• Problem details: Set out exactly, line by line, the stretch of data below that begins at the line containing "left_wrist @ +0" and ends at the line containing "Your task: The", with both ends kept.

*** Opening Input records ***

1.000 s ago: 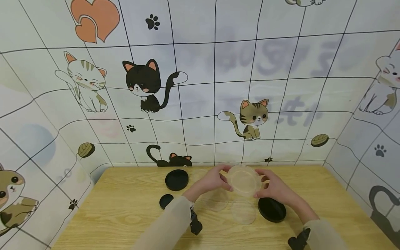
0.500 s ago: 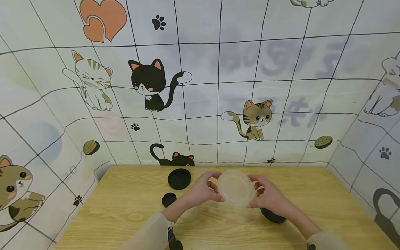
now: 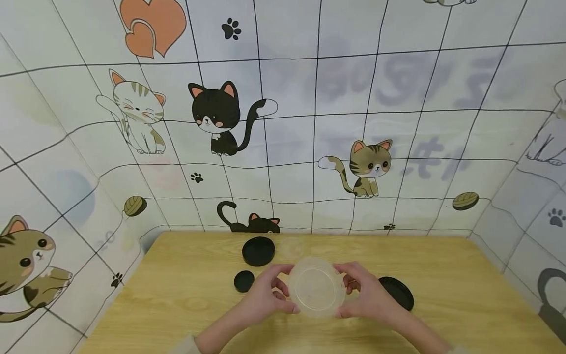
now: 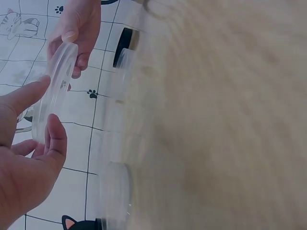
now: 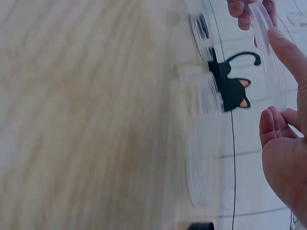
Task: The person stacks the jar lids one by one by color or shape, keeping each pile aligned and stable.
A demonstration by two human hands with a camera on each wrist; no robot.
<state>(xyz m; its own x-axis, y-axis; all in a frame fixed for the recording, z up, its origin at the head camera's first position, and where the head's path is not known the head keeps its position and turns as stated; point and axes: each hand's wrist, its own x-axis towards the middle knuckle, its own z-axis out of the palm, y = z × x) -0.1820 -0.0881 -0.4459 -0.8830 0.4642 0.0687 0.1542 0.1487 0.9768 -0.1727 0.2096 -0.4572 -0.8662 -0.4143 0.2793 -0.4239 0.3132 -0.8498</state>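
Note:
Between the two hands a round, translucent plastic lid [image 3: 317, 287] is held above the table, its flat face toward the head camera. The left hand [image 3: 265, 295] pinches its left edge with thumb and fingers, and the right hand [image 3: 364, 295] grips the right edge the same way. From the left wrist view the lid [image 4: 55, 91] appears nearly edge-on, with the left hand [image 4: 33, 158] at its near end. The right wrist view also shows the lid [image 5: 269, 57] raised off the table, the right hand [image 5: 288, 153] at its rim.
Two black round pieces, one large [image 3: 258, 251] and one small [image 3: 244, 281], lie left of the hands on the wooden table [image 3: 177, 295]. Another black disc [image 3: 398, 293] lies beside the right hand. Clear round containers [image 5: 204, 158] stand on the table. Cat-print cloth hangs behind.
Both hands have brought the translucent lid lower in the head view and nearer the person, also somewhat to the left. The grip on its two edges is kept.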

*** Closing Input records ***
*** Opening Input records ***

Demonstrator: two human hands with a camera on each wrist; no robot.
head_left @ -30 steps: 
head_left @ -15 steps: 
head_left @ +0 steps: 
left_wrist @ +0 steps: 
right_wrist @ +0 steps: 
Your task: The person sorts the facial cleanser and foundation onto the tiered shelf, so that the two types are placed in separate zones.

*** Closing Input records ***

• Task answer:
left_wrist @ +0 steps: 
right_wrist @ +0 steps: 
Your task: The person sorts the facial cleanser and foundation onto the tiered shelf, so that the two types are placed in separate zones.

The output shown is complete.